Return the following from the records below: each line, word for word, starting with the line that contains "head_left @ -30" and going on through the line that contains "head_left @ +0", with nothing outside that range.

Stored data:
>>>
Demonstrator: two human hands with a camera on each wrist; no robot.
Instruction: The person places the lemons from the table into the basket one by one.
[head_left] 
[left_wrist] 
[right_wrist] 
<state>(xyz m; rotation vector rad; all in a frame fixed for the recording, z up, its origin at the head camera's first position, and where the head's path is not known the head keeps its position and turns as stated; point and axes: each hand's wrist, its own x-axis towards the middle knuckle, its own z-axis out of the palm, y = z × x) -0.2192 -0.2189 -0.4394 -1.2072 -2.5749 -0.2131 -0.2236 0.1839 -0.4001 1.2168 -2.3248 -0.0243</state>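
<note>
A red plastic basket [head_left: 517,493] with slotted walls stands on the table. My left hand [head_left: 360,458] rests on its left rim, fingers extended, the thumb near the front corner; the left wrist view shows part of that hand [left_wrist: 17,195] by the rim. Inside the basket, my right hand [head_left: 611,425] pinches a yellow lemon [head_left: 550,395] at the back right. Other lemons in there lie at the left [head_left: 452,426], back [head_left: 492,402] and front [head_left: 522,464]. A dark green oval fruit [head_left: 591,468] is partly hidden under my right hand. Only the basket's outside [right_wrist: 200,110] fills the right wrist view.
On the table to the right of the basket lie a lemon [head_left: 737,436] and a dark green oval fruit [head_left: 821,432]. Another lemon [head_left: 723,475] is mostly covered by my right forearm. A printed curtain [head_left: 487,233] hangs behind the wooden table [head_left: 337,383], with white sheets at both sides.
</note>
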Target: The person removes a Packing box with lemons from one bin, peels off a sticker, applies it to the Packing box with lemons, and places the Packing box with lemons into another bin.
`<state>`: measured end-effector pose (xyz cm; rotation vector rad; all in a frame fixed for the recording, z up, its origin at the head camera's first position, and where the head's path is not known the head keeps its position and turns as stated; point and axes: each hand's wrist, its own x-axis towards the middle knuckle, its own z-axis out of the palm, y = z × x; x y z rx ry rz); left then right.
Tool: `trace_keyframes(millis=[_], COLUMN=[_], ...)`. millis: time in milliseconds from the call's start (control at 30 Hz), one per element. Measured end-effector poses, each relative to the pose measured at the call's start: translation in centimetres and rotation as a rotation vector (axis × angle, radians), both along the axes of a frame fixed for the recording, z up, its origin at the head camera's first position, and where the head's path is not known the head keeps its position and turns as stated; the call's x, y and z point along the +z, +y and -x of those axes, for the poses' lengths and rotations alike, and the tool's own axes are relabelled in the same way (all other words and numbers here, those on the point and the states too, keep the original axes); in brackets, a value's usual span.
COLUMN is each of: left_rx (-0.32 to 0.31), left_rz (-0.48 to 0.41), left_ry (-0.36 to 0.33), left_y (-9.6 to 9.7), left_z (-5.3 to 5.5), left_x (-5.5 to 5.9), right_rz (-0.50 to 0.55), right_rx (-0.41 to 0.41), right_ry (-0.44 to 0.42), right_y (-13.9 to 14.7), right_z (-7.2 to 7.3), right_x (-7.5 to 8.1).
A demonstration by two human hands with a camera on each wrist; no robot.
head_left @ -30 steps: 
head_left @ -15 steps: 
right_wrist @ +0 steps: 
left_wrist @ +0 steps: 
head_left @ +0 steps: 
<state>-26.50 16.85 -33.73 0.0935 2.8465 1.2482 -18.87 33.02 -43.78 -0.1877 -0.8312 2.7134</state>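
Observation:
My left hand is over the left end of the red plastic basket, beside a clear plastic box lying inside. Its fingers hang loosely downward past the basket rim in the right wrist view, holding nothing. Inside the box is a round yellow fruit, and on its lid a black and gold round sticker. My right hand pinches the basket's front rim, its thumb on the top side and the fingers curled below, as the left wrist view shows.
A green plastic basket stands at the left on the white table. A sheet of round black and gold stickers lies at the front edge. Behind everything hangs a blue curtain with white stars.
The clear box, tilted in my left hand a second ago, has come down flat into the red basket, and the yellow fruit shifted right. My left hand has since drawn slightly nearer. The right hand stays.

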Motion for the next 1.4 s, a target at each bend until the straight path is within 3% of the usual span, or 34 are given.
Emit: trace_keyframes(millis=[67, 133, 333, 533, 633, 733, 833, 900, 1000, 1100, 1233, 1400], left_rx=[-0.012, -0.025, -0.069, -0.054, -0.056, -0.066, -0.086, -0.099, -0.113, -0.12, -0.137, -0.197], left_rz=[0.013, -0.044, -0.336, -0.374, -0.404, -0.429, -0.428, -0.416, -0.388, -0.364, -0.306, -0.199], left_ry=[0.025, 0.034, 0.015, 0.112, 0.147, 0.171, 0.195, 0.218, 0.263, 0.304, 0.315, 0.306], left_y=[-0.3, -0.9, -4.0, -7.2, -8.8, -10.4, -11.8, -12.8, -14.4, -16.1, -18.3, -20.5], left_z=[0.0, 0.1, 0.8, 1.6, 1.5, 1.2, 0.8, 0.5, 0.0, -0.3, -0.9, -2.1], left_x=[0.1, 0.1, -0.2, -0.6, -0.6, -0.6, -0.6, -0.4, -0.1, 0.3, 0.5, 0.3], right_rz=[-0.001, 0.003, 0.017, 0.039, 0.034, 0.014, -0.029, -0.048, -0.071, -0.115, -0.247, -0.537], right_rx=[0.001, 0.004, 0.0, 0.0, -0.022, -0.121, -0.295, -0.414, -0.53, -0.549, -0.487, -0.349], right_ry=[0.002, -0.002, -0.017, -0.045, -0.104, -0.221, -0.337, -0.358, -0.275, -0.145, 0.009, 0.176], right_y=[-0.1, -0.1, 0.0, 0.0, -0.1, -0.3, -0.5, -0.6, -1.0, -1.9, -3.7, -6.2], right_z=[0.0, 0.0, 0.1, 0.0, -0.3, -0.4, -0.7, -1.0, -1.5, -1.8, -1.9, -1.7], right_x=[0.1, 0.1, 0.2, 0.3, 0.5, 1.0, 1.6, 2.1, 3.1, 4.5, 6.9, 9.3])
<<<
#### [EXERCISE RESPONSE]
head_left @ -30 steps: 
head_left @ -15 steps: 
right_wrist @ +0 steps: 
left_wrist @ +0 steps: 
head_left @ +0 steps: 

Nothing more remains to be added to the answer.